Сквайбутис потянулся в седле, ущипнул бортникову дочку за довольно аппетитный-таки бочок и вдруг вспомнил оставленную попечению комтура Альбрехта Вайву. Глаза, конечно, у той поинтереснее, зеленые, как у лесной ведьмы, но у этой тоже не подкачали, только синего цвета. А что до всего остального — та клятая жемайтка моложе, конечно, да больно худа! А Пелюша в последнее время предпочитал — нет, не толстушек, — но свободного нрава спутниц из девиц, пропустивших сроки замужества, да молодых вдовушек со, скажем так, приятной полнотой. Чтоб, как говорится, было, и за что глазу зацепиться, и на чем руке с удовольствием задержаться. Да и ночью бока себе ни обо что не отобьешь.
Князек бросил еще один задумчивый взгляд на Юманте, потянулся и чуть поторопил коня пятками. До постоялого двора, где хозяйничал Сапега, было еще ехать и ехать...
...Вайве же отвели небольшую комнатку на одном из верхних этажей каменной громады замка. Окружающее постоянно давило на нее, временами ей казалось, что внутри пепельно-серых стен буквально не хватает воздуха для дыхания. Молодая жена полоцкого княжича привыкла к невеликим, но все же светлым просторам родного края, ей нравилось гулять и по лесу, и по полю, заговаривать с людьми и животными, разглядывать разнообразные растения и гонять мелких пташек — хотя бы и куропаток в траве спугивать.
Фигурка у Вайвы-Варвары была стройной — на зависть некоторым из «отъевшихся», как шутили в их кругу, подруг. И вся она казалась такой ладной, такой во всем уместной, во всех делах и заботах пригодной. Особенно удались во внешнем облике девушки глаза — в бабушку Аглаю, не иначе, что носила в себе и жемайтскую, и русичкую кровь — огромные, светло-зеленые, они сразу же вызывали мысли о родстве еще и с лесными духами. К тринадцатилетию матушка Аутра лишь несколько раз подстригала дочери кончики пышных волос, что в распущенном виде закрывали ее ниже пояса.

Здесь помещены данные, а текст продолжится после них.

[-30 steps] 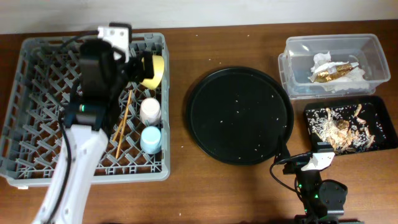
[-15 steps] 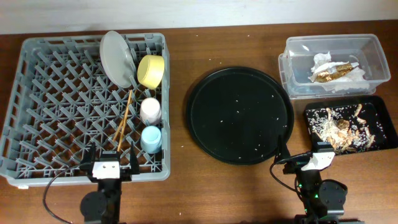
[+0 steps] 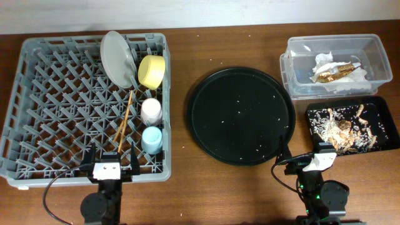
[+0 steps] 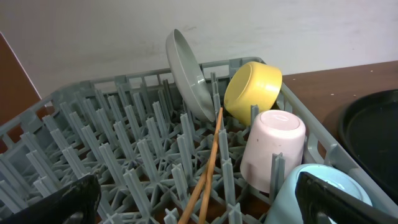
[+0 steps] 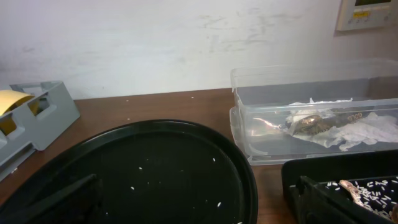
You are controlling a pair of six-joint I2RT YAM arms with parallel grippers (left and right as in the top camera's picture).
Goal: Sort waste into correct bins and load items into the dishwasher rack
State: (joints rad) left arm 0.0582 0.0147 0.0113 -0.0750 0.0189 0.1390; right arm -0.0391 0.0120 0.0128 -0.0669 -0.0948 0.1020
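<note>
The grey dishwasher rack [image 3: 50, 94] holds the upright grey-green plate [image 3: 117, 57], yellow bowl [image 3: 152, 70], pink cup [image 3: 150, 110], blue cup [image 3: 151, 139] and chopsticks [image 3: 125, 122]. My left gripper [image 3: 111, 170] is open and empty at the rack's front edge. Its wrist view [image 4: 199, 211] looks over the chopsticks [image 4: 208, 162] and pink cup [image 4: 273, 146]. The clear tub [image 3: 375, 50] holds napkins [image 3: 325, 61] and the gold wrapper [image 3: 334, 70]. The flat black tray [image 3: 312, 115] holds food scraps [image 3: 350, 128]. My right gripper [image 3: 315, 159] is open and empty in front of it, as its wrist view [image 5: 196, 208] shows.
A large round black tray [image 3: 240, 115] with a few pale crumbs lies in the middle of the brown table, between the rack and the bins. A pale wall runs behind the table.
One second ago my left arm reached over the rack at the plate and yellow bowl. It has drawn back to the front edge, and the plate stands uncovered. The right arm has not moved.
</note>
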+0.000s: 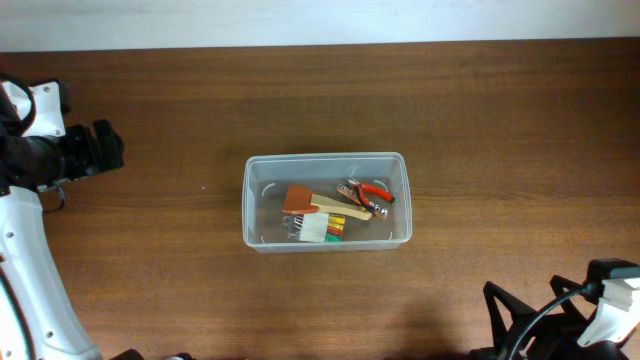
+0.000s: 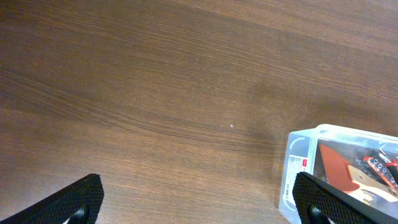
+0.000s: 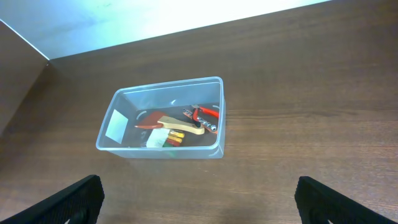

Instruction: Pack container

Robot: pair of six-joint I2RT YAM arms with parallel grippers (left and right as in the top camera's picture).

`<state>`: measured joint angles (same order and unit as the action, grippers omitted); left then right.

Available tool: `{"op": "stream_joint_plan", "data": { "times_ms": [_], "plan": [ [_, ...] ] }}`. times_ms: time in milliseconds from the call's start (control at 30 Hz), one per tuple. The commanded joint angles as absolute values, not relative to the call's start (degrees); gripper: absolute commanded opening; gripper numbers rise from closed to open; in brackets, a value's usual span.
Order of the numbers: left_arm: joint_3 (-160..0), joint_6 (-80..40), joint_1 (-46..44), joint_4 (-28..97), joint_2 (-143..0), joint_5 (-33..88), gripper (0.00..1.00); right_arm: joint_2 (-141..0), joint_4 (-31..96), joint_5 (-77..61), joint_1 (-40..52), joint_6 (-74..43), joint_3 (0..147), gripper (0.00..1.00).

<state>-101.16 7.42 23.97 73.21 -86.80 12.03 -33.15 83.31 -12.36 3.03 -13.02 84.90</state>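
Note:
The container point(image 1: 252, 200), a clear plastic bin, stands mid-table. Inside lie red-handled pliers point(image 1: 372, 192), a brown-bladed scraper with a pale handle point(image 1: 305, 201) and a small white and coloured pack point(image 1: 322, 229). The container also shows in the right wrist view point(image 3: 211, 144) and at the right edge of the left wrist view point(image 2: 297, 155). My left gripper point(image 1: 100, 147) is open and empty at the far left, well away from the container. My right gripper point(image 1: 530, 320) is open and empty at the front right edge. Both show spread fingers in their wrist views point(image 2: 199, 202) point(image 3: 199, 199).
The dark wooden table point(image 1: 480, 110) ends at a pale wall along the back. The left arm's white body point(image 1: 30, 270) stands at the left edge.

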Motion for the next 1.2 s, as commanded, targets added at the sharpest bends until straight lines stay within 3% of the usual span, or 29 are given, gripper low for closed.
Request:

За таким богатством следовало ухаживать особо, дома Вайва и в период предсвадебных забот, когда корпела над приданым, о том не забывала. А как здесь будет, в этом каменном чудовище? Мыло у Йонаса Кесгайлы не переводилось, за домом была выстроена даже баня, перенятый у русичей обычай мыться всем в пару и горячей водой каждую седьмицу односельчане поначалу встретили настороженно, но как-то позже и сами, особенностями процедуры поинтесовавшись у кривуле, тоже начали возводить близ текущего рядом ручейка небольшие мыльные домики — так их стали называть.

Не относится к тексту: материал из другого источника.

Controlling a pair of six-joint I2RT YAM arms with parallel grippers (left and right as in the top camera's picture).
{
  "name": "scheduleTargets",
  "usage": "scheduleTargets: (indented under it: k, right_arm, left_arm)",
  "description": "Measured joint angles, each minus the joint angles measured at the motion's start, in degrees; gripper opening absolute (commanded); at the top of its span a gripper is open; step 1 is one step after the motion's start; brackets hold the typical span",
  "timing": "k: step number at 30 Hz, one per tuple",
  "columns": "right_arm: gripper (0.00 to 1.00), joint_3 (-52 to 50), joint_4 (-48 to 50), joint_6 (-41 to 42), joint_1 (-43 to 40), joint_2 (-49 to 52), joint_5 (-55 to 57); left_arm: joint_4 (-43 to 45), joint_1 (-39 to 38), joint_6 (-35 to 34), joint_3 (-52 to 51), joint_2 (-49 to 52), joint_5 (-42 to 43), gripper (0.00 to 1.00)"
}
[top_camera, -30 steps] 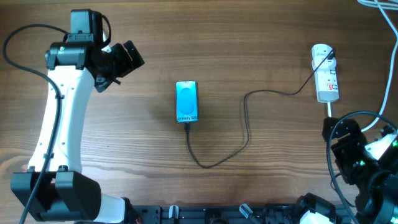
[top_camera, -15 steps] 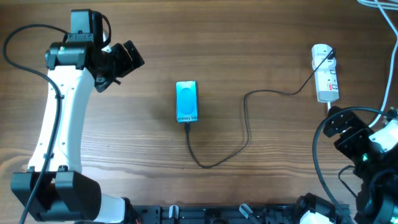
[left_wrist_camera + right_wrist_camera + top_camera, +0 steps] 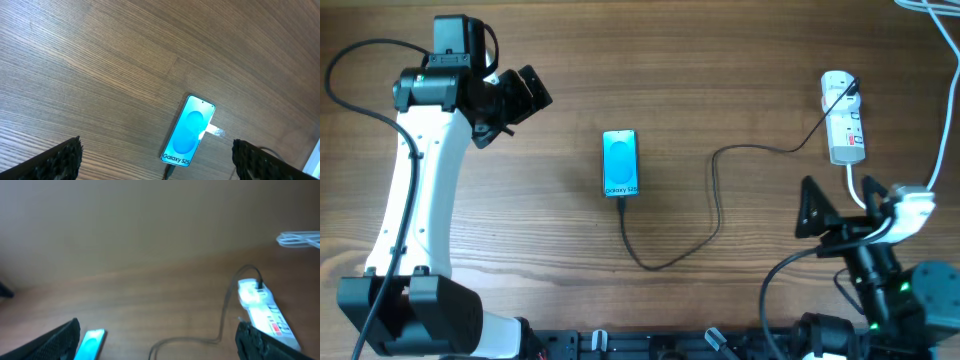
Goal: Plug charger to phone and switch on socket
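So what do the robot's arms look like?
The left arm is long and white, with black joints and a looping black cable. The right arm is mostly black, with a tiny green light. Their fingers are black and bumpy.

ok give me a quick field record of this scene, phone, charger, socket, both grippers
phone: flat on the table, screen lit cyan
charger: black cable, one end meets the phone's bottom edge, plug sits in the socket's far end
socket: white strip, thick white cord; switch state not readable
left gripper: open, empty, well away from the phone
right gripper: open, empty, close to the socket's near end, not touching it
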Motion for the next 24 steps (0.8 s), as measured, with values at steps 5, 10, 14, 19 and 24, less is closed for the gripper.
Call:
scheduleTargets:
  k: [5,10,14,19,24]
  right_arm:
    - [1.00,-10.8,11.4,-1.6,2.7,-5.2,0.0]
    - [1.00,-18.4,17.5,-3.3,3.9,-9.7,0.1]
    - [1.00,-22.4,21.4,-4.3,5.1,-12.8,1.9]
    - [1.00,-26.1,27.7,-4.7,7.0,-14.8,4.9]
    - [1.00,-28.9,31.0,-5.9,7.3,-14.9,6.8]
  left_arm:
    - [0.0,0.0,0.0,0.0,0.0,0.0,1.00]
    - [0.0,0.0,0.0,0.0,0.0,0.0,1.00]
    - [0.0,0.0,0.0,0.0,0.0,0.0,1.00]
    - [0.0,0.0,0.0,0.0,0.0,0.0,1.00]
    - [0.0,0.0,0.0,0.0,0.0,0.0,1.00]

Впрочем, не те мысли занимали сейчас больше Вайву — думала и печались она о муже своем Федоре. Как он, сдюжил ли против немцев? Нет, не мог не сдюжить, ведь он лучший и — вообще единственный! Но вот если лежит сейчас где-то в ближайшей деревне у кого-то дома раненым? Да и ухаживает за ним лежачим сейчас какая-нибудь местная девушка, ласково раны трогает, пить-есть подносит? Мужняя княжичья жена вдруг почувствовала, что заливается гневливым ярким румянцем, это чувство — да-да, вполне обычная ревность! — было ей внове.